Firstly, we have to ask how historical is historical wargamng? Of course, the answer to this is “it depends”, but a bit of a deeper think throws up all sorts of questions. For example, what, exactly do we mean by the word ‘historical’. Does it actually have to have happened? Does it just have to be one of the might have been moments? Do the armies simply have to be based on historical prototypes?
If it is the latter, of course, a whole gamut of other questions are raised. For example, are Charles Grant’s Seven Years Wars states historical, because they are self-consciously based on historical prototypes? Are my Fuzigore campaigns historical because they use armies of Rome, Gauls, and so on? So a question is then asked of what we mean by historical.
Of course, it is slightly worse than that, given that history itself is not a coherent object. Each generation, probably each historian, approaches history with different questions in mind and, as I think I mentioned recently, different presuppositions. This means that different data is selected, different historical narratives are written and presented and so we, as wargamers, land up, well, possibly confused when we start to ask for historical accuracy.
We could argue that all wargaming is a form of fantasy. The relations between the real battles, the real terrain, the real problems and outlooks of the commanders, cannot be reproduced on a wargame table. I have commented before about the distortions of space that our figures and terrain, and the rules make. This is probably also true of time. Would it not be better simply to give up on this complex history thing and just play the game?
Naturally, many people simply do this. And that raises other questions. For example, can someone switch from say, commanding a World War Two Panzer company to commanding the chariots of a Sumerian army without one affecting the other? If it is fantasy anyway, does it matter if they can, or if they cannot? If they attempt to use the chariots as Tiger tanks, what sorts of issues does this raise, and why?
To some extent, these sorts of questions come down to whether we are historical minimalists or maximalists. Do we assume that our historical accounts are full and exhaustive, or that they only give a bare bones account, and lots of other stuff might have happened. If the former, then our rules presumably should permit only those events, those outcomes. If the latter, then the limit is only the imagination of the players.
In turn, this then means that the more maximalist our reading of history, the more restrictive our rules have to be. I am not arguing that any given rule set is at either extreme of this spectrum, but there is a continuum between them and a rule set has to sit somewhere on it, even if the author has not consciously considered their view of the history.
Another stubborn question is one which I have discussed several times here already, so I shall try to be brief. This is the relationship between chance and necessity. It seems to me that this is not as straightforward as we might like to think. Our dice rolls limit the immediate options to, say, six, or thirty six, or ten, or one hundred, or whatever we might like to create from our different shaped dice. These then may (but do not have to) limit our ‘black swan’ events and, also, might make some historical outcomes either highly unlikely or too probable for comfort.
A related issue is that we cannot calculate the probability for a rare event on the battlefield.
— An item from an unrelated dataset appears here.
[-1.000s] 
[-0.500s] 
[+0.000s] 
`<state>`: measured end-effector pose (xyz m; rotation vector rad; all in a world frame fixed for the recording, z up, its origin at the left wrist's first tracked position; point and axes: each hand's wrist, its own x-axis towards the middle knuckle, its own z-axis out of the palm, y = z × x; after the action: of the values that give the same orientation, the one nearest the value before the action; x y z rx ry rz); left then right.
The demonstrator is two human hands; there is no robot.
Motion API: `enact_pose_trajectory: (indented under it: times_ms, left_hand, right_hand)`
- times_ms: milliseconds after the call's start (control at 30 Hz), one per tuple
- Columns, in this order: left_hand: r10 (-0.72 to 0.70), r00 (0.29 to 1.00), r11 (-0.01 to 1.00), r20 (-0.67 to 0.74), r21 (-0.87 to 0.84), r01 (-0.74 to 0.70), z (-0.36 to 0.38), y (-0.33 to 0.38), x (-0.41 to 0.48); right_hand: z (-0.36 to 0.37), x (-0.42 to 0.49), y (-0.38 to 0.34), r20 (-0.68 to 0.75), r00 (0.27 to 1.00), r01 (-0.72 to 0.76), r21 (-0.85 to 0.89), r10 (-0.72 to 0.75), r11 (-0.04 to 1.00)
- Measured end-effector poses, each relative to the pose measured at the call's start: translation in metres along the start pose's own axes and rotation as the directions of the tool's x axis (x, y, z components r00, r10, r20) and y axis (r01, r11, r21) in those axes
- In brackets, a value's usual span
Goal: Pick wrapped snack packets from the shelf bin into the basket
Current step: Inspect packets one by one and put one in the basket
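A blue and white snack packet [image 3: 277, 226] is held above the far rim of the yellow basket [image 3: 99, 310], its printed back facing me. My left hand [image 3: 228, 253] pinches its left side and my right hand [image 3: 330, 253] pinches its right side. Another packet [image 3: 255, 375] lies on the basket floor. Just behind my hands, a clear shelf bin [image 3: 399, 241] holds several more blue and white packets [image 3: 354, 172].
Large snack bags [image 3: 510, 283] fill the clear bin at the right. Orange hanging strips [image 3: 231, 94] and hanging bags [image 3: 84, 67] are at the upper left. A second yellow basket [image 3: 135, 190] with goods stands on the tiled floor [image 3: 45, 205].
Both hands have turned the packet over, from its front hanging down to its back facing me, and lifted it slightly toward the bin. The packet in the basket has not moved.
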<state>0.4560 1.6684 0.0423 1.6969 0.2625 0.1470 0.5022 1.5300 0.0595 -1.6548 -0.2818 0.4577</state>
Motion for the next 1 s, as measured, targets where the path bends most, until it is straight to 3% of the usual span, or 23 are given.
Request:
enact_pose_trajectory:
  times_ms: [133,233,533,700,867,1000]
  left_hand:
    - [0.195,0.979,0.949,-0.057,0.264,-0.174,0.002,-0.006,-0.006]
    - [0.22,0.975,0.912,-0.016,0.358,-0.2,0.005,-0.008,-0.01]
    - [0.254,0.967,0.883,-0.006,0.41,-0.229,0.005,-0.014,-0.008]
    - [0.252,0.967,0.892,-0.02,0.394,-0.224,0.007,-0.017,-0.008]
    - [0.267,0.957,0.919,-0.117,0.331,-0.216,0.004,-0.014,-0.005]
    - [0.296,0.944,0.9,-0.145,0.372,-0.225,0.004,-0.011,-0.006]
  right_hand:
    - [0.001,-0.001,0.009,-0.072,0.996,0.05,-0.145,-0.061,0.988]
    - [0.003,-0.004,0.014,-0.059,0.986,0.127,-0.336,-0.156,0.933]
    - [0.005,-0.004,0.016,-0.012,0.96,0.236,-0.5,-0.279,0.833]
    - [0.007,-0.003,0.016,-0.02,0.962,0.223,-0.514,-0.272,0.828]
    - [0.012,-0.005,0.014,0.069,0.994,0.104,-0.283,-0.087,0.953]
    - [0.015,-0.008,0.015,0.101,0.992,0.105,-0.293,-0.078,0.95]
We can, though some sources and recreation, have a reasonable guess at how many hits of a unit sized target a musket volley might obtain, but we have a good deal more difficulty guessing the probability of a cavalry unit routing a formed square of steady troops. A maximalist would, conceivably, argue that this must be covered in our rules. A minimalist might argue that it was so rare as to be discounted. Most rules would probably try to accommodate small possibility, but then we are back to the granularity which our event resolution process (rolling dice) creates.
Following on from that, of course, is the whole issue of emergent probability. One thing leads, inexorably, to another, but only one other thing follows. There is a system of cause and effect, but a given cause can create a whole manifold of effects, but only one is selected by the process of resolution, whether that be firing a cannon or rolling some dice. This seems to me to imply that there is an irreducible narrative to a wargame. Cause and effect is writ big, but we like our effects to be proportionate to the causes, even if real life does not quite work like that.
A final, fairly stubborn question is the one that is often at the back of my mind as I write these posts: what are we doing when we are wargaming? I imagine that I have written enough over the last few years to prove the point that wargaming is a complex cultural phenomenon and, thus, there is no single or simple answer to that question. Nevertheless, I do think (of course!) that it is a question worth asking.
One answer is that we are simply taking part in a pleasurable hobby, a bit of light escapism which just happens to have some sort of historically conditioned basis. Another is that we are some sort of amateur historians, attempting to recreate in our imaginations an event from the past, so it becomes intelligible and we can thus have an attempt at obtaining a deeper understanding of it. In the latter case we are, possibly, approaching what a professional historian might be doing when they settle down to write about their research.
Again, the escapism – recreation axis is a continuous one, and we may not actually stay in any one place on it. But it does seem to be a question about wargaming that will not go away, from my mind at least.